§ Task requirements:
Entries follow. Give back exactly the lines starting at the one containing "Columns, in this" and ending at the one containing "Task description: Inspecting", and no other lines.

--- Records provided Enclosed Below ---

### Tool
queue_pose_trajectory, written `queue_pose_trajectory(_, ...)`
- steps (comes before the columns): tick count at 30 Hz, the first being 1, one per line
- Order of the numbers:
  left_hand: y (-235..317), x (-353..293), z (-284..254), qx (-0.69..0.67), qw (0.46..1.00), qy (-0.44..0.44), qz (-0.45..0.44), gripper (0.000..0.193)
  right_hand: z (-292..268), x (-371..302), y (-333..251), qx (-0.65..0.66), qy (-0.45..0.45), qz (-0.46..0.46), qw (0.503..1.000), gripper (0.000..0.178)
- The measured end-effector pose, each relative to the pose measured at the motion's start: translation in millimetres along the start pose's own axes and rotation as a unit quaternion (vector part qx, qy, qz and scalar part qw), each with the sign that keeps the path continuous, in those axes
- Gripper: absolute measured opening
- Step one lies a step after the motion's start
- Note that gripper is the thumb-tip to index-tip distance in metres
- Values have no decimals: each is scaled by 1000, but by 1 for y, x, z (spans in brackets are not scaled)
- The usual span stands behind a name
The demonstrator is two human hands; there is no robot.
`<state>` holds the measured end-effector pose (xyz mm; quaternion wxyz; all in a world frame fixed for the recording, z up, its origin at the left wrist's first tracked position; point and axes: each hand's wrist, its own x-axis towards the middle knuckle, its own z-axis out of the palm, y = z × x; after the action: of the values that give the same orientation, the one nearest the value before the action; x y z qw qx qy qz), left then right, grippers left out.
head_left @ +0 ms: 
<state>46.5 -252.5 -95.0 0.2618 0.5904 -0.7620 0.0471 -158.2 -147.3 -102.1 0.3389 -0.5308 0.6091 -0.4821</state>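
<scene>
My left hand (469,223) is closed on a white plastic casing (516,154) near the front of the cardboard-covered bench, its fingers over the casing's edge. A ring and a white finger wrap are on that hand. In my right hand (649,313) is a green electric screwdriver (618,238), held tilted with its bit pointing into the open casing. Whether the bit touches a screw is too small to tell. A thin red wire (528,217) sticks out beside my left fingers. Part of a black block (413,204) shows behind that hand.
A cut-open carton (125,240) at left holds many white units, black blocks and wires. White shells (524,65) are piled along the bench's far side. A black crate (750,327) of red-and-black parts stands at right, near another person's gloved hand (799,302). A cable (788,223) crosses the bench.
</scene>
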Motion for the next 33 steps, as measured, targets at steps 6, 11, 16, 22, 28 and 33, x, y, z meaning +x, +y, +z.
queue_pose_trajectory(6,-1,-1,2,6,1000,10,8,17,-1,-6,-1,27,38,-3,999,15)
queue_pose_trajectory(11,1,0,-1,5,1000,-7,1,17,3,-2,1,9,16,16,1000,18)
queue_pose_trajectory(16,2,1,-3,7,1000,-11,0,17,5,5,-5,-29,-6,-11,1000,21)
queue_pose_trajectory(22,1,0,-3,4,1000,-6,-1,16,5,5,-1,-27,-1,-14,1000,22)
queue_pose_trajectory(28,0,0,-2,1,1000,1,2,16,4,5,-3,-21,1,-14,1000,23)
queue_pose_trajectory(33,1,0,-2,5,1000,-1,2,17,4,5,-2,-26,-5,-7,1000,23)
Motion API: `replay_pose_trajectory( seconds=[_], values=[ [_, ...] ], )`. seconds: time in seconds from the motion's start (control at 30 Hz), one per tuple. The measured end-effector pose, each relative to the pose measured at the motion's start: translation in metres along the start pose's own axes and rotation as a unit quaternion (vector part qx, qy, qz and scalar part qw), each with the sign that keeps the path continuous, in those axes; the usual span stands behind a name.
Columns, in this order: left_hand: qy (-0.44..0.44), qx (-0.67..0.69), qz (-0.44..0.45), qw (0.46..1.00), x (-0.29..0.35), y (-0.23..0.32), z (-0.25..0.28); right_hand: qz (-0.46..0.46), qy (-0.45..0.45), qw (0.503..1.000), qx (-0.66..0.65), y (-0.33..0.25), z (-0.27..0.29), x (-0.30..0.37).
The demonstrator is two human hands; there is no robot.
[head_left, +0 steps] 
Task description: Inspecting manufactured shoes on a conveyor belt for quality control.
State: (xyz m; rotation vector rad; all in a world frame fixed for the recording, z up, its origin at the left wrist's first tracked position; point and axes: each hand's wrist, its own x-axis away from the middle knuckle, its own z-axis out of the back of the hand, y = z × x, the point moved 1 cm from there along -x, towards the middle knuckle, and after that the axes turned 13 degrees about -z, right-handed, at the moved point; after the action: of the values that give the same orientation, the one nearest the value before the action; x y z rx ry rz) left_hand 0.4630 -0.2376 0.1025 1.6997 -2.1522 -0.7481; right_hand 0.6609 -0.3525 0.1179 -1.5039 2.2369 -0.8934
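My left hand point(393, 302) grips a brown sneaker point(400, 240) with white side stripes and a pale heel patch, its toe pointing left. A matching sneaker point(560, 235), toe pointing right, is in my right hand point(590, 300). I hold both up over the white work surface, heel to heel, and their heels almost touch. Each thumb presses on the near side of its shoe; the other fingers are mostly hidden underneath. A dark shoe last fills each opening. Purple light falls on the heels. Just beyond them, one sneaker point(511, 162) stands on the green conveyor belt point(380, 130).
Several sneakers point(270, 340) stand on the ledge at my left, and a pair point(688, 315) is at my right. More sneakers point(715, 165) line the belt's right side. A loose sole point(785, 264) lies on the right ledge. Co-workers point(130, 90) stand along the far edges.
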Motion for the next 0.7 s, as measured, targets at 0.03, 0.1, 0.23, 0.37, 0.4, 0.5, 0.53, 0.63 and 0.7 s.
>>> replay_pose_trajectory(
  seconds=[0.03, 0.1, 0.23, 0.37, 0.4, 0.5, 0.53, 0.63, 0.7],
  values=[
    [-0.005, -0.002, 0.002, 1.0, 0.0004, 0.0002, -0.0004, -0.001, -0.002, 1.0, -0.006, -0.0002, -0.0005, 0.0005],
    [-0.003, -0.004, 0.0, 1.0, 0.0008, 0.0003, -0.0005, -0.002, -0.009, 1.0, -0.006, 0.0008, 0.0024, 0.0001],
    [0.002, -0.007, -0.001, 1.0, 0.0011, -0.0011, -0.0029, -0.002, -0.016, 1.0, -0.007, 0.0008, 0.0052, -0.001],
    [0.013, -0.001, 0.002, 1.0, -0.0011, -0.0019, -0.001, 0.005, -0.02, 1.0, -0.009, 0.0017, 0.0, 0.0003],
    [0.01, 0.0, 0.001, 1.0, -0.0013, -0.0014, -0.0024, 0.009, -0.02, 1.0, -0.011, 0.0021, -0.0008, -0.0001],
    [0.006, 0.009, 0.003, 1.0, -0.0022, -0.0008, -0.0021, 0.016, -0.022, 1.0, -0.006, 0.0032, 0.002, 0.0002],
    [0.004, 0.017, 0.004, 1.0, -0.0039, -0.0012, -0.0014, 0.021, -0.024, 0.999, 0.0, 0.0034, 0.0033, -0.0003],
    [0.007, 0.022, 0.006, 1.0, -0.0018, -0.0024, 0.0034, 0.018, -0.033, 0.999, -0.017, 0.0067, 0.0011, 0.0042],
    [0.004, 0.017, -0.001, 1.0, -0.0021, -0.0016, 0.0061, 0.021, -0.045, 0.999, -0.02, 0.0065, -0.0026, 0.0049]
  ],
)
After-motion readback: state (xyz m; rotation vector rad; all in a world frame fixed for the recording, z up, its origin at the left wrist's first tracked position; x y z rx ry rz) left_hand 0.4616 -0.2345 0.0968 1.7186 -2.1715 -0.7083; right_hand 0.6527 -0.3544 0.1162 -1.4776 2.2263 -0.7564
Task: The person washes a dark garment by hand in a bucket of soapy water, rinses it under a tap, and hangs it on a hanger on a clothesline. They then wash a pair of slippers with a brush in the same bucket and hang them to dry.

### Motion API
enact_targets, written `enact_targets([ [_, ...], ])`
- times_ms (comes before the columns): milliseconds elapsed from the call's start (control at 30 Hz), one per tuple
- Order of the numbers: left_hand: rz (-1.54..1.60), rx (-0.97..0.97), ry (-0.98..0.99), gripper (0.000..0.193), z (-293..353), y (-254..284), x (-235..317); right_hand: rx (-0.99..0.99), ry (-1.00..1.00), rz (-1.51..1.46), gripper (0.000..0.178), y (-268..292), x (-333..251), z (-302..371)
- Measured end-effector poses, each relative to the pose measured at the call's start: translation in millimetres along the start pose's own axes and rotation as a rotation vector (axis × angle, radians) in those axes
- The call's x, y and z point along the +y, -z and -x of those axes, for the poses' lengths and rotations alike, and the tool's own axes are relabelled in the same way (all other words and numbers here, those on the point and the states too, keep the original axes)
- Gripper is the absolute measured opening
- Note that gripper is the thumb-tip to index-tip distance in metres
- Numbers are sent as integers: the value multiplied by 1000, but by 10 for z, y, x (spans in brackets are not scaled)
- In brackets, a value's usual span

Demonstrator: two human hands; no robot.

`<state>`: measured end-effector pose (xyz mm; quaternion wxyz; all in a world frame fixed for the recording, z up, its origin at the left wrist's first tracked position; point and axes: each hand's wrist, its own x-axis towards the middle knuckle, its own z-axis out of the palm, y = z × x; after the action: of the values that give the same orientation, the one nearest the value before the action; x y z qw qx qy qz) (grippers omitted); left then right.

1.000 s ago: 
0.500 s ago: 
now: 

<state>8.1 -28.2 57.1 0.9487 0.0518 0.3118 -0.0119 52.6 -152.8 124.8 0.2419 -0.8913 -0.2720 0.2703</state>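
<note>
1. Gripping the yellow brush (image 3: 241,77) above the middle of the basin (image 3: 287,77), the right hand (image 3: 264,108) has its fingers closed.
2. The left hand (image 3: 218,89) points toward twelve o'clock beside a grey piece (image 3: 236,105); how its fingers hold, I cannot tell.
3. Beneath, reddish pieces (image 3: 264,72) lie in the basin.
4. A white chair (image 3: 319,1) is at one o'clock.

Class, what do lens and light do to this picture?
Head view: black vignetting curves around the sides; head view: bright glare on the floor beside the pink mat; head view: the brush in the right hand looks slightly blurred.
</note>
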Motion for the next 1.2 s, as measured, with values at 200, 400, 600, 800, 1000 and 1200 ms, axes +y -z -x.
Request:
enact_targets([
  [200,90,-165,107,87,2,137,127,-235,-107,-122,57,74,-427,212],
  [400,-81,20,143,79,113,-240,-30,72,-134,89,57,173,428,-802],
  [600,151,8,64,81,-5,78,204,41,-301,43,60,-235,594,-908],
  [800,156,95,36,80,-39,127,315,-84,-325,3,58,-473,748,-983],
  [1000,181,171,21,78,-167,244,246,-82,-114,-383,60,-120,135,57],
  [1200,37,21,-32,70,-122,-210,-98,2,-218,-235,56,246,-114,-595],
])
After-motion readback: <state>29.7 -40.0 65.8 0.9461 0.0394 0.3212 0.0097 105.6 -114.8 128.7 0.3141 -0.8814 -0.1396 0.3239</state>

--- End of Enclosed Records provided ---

§ Expected answer:
Columns, in this order: left_hand: qy (-0.44..0.44), qx (-0.67..0.69), qz (-0.44..0.45), qw (0.46..1.00), x (-0.29..0.35), y (-0.23..0.32), z (-0.25..0.28); right_hand: qz (-0.46..0.46), qy (-0.45..0.45), qw (0.503..1.000), qx (-0.66..0.65), y (-0.33..0.25), z (-0.27..0.29), x (-0.30..0.37).
The demonstrator is two human hands; there is no robot.
[head_left, +0 steps] 
Task description: Inspecting manufactured shoes on a conveyor belt for quality control.

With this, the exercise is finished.